Plant Groups
Just like with animals, there are many different categories of plants!
Just like in the animal kingdom being divided into vertebrates and invertebrates, plants start out with two categories: flowering plants (angiosperms) and nonflowering (gymnosperms) plants.
All plants carryout a process called “photosynthesis.” This is where plants use the energy of the sun and change water and carbon dioxide into food (sugars) and oxygen. Plants are what provide oxygen for us to breathe…without plants, animals would not have oxygen to breathe. Plants can live both on land and in water.
Flowering Plants (angiosperms)
Flowering Plants can be divided up into more groups: dicots and monocots.
Monocots have one cotyledon in their seed, while dicots have two cotyledons in their seed. Here is a diagram:
Flowering plants include trees. Any plant that produces fruits and seeds is a flowering plant…the plants make their seeds in their flowers.
Monocots
One cotyledon and have petals in multiples of three. Their leaf veins are parallel. They do not produce wood.
Example monocots:
grasses (wheat, oats, corn, and rice), sedges, lilies, irises, palms, orchids, and bananas
Dicots
Two cotyledons and have petals in multiples of 4 or 5. Their leaf veins are more complicated and have more connections than monocots, sort of like a net. Dicots can produce wood.
Example Dicots:
magnolias, oaks, beeches, willows, maples, asters, zinnias, marigolds, cacti, jade plant, tomatoes and potatoes, poison ivy, cotton, blueberries, and rhododendrons
Nonflowering plants (gymnosperms)
Gymnosperms have “naked seeds.” This means they have no fruit surrounding the seed. The seeds are therefore thought of as “naked” and are often in a cone. Some nonflowering plants barely show above the ground, while others grow into the tallest trees! Their are four groups of nonflowering plants: cycad, gnetophytes, ginkgo, and conifers.

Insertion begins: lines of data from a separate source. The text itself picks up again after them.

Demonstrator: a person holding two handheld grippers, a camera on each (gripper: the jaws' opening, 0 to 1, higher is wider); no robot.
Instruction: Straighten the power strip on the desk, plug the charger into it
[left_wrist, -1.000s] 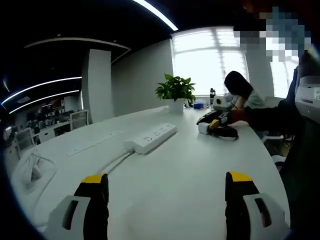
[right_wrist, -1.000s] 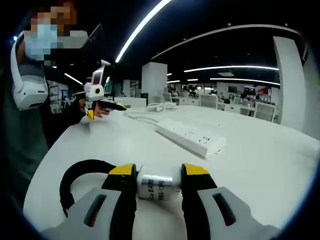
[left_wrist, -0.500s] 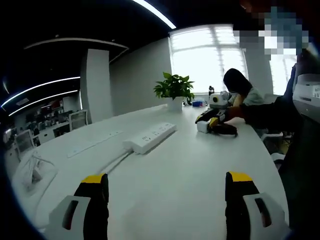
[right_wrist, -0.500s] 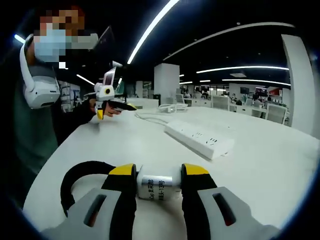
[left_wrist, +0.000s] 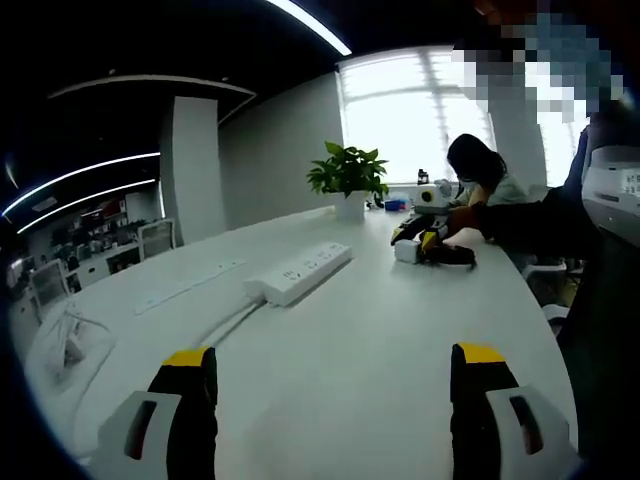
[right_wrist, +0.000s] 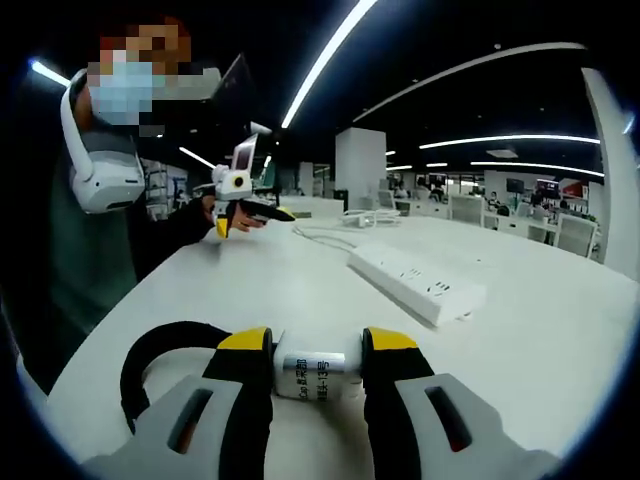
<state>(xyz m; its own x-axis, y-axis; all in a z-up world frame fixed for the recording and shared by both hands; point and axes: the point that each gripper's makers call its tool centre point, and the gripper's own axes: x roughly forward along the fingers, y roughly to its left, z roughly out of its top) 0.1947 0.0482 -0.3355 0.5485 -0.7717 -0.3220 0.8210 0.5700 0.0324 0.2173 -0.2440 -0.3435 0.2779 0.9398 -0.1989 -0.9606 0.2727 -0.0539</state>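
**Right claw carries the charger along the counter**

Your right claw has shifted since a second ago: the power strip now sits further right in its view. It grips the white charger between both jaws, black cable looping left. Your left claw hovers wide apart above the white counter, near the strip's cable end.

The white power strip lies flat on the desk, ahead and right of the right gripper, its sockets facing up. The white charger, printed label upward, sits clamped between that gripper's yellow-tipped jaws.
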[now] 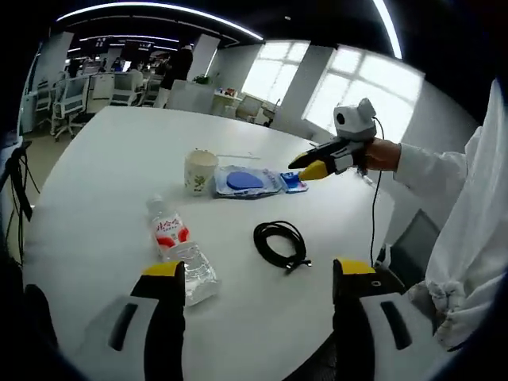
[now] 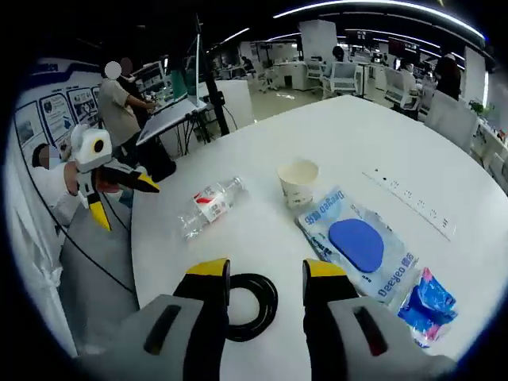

Cycads, Ginkgo, and Gnetophytes
The cycad, ginkgo, and gnetophytes groups are rare, with only a few examples left. Most of these types of plants were around in the time of the dinosaurs, but now have died out. There are a small number of these kinds of plants still around.
Cycads resemble palms.
Ginkgo – there is really only one of these types of plants left
Gnetophytes – there are a few examples of these. They have long leaves, and their seeds are more like the flowering plants…but not enough to be in that group.
Conifers
The conifers are an abundant group, and you have heard of many of them. They include the cone-bearing trees, sometimes referred to as evergreen. The word evergreen means that these trees do not turn brown during dry seasons. Their needle-shaped leaves stay green all year long. Examples: sequoia, pine, spruce, cypress, and cedar.